Receiving
---------
The classes associated with receiving are in the :py:mod:`spead2.recv`
package. A *stream* represents a logical stream, in that packets with
the same heap ID are assumed to belong to the same heap. A stream can have
multiple physical transports.

Streams yield *heaps*, which are the basic units of data transfer and contain
both item descriptors and item values. While it is possible to directly
inspect heaps, this is not recommended or supported. Instead, heaps are
normally passed to :py:meth:`spead2.ItemGroup.update`.

.. py:class:: spead2.recv.Heap

   .. py:attribute:: cnt

      Heap identifier (read-only)

   .. py:attribute:: flavour

      SPEAD flavour used to encode the heap (see :ref:`py-flavour`)

   .. py:function:: is_start_of_stream()

      Returns true if the packet contains a stream start control item.

   .. py:function:: is_end_of_stream()

      Returns true if the packet contains a stream stop control item.

.. note:: Malformed packets (such as an unsupported SPEAD version, or
  inconsistent heap lengths) are dropped, with a log message. However,
  errors in interpreting a fully assembled heap (such as invalid/unsupported
  formats, data of the wrong size and so on) are reported as
  :py:exc:`ValueError` exceptions. Robust code should thus be prepared to
  catch exceptions from heap processing.

Configuration
^^^^^^^^^^^^^
Once a stream is constructed, the configuration cannot be changed. The configuration is
captured in two classes, :py:class:`~spead2.recv.StreamConfig` and
:py:class:`~spead2.recv.RingStreamConfig`. The split is a reflection of the C++
API and not particularly relevant in Python. The configuration options can
either be passed to the constructors (as keyword arguments) or set as
properties after construction.

.. py:class:: spead2.recv.StreamConfig(**kwargs)

   :param int max_heaps:
     The number of partial heaps that can be live at one time,
     per substream. This affects how intermingled heaps can be (due to
     out-of-order packet delivery) before heaps get dropped.
     See :ref:`py-packet-ordering` for details.
   :param int substreams:
     Set the number of parallel streams. The remainder when the heap cnt is
     divided by this value is used to identify the substream. See
     :ref:`py-packet-ordering` for details.
   :param int bug_compat:
     Bug compatibility flags (see :ref:`py-flavour`)
   :param int memcpy:
     Set the method used to copy data from the network to the heap. The
     default is :py:const:`~spead2.MEMCPY_STD`. This can be changed to
     :py:const:`~spead2.MEMCPY_NONTEMPORAL`, which writes to the destination with a
     non-temporal cache hint (if CPU support is available).
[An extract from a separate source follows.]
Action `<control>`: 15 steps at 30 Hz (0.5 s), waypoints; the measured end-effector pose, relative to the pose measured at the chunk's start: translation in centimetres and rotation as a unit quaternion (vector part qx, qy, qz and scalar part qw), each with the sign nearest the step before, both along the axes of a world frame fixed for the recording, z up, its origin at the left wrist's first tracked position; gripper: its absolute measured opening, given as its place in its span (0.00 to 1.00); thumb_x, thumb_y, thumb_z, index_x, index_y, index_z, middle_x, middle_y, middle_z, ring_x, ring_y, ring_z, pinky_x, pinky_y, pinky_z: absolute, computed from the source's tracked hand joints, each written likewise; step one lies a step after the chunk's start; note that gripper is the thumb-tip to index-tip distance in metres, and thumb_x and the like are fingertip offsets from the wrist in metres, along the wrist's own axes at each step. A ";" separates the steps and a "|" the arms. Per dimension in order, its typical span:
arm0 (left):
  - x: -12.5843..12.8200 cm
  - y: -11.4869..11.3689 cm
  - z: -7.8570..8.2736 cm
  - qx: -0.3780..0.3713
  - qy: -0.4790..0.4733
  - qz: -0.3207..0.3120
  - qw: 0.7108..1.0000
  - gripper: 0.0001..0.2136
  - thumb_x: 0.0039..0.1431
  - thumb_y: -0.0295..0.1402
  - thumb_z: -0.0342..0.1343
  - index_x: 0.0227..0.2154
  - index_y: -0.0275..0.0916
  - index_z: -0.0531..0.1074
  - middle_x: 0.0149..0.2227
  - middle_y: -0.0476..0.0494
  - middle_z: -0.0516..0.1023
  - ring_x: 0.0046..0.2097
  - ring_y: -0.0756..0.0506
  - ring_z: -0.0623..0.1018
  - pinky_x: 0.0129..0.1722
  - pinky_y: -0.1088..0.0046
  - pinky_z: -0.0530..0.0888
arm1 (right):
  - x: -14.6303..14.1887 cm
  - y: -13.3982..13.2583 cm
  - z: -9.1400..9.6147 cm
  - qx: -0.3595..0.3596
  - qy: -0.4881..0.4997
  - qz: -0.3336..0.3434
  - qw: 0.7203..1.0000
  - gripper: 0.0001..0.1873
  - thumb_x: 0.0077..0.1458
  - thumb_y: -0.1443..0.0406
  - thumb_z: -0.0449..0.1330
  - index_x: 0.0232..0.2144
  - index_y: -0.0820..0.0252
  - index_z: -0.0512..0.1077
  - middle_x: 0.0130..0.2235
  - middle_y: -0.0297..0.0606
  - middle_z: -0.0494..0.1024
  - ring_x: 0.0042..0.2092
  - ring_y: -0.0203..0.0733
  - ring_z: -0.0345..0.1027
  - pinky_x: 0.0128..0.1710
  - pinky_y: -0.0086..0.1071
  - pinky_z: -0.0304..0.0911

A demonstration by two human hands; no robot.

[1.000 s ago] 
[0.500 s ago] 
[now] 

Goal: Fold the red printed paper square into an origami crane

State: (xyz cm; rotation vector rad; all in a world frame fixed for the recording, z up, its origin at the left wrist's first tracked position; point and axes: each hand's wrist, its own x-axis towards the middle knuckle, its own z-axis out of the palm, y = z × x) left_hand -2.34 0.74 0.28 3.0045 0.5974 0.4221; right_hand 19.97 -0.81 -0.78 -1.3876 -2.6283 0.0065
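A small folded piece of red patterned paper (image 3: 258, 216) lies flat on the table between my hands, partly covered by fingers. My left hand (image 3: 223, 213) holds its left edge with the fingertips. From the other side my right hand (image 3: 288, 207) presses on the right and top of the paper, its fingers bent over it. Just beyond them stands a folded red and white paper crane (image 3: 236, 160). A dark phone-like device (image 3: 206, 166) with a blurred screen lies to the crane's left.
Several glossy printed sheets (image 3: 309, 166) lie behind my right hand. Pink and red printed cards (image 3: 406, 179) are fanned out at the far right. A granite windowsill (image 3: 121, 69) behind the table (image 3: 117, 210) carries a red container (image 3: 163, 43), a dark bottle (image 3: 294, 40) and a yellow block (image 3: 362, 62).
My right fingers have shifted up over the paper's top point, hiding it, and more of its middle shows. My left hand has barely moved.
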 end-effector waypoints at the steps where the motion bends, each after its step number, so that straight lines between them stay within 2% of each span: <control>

This can
     improve performance with large heaps if the data is not going to be used
     immediately, by reducing cache pollution. Be careful when benchmarking:
     receiving heaps will generally appear faster, but it can slow down
     subsequent processing of the heap because it will not be cached.
   :param memory_allocator:
     Set the memory allocator for a stream. See
     :ref:`py-memory-allocators` for details.
   :type memory_allocator: :py:class:`spead2.MemoryAllocator`
   :param bool stop_on_stop_item:
     By default, a heap containing a stream control stop item will terminate
     the stream (and that heap is discarded). In some cases it is useful to
     keep the stream object alive and ready to receive a following stream.
     Setting this attribute to ``False`` will disable this special
     treatment. Such heaps can then be detected with
     :meth:`~spead2.recv.Heap.is_end_of_stream`.
   :param bool allow_unsized_heaps:
     By default, spead2 caters for heaps without a `HEAP_LEN` item, and will
     dynamically extend the memory allocation as data arrives. However, this
     can be expensive, and ideally senders should include this item. Setting
     this attribute to ``False`` will cause packets without this item to be
     rejected.
   :param bool allow_out_of_order:
     Whether to allow packets within a heap to be received out-of-order. See
     :ref:`py-packet-ordering` for details.
   :param int stream_id:
     An arbitrary integer to associate with the stream. This is used to
     identify chunks generated by :class:`spead2.recv.ChunkRingStream`.
   :param bool explicit_start:
     If set to true, the stream will not receive any data until
     :meth:`spead2.recv.Stream.start` is called.
     See :ref:`py-explicit-start` for details.
   :raises ValueError: if `max_heaps` is zero.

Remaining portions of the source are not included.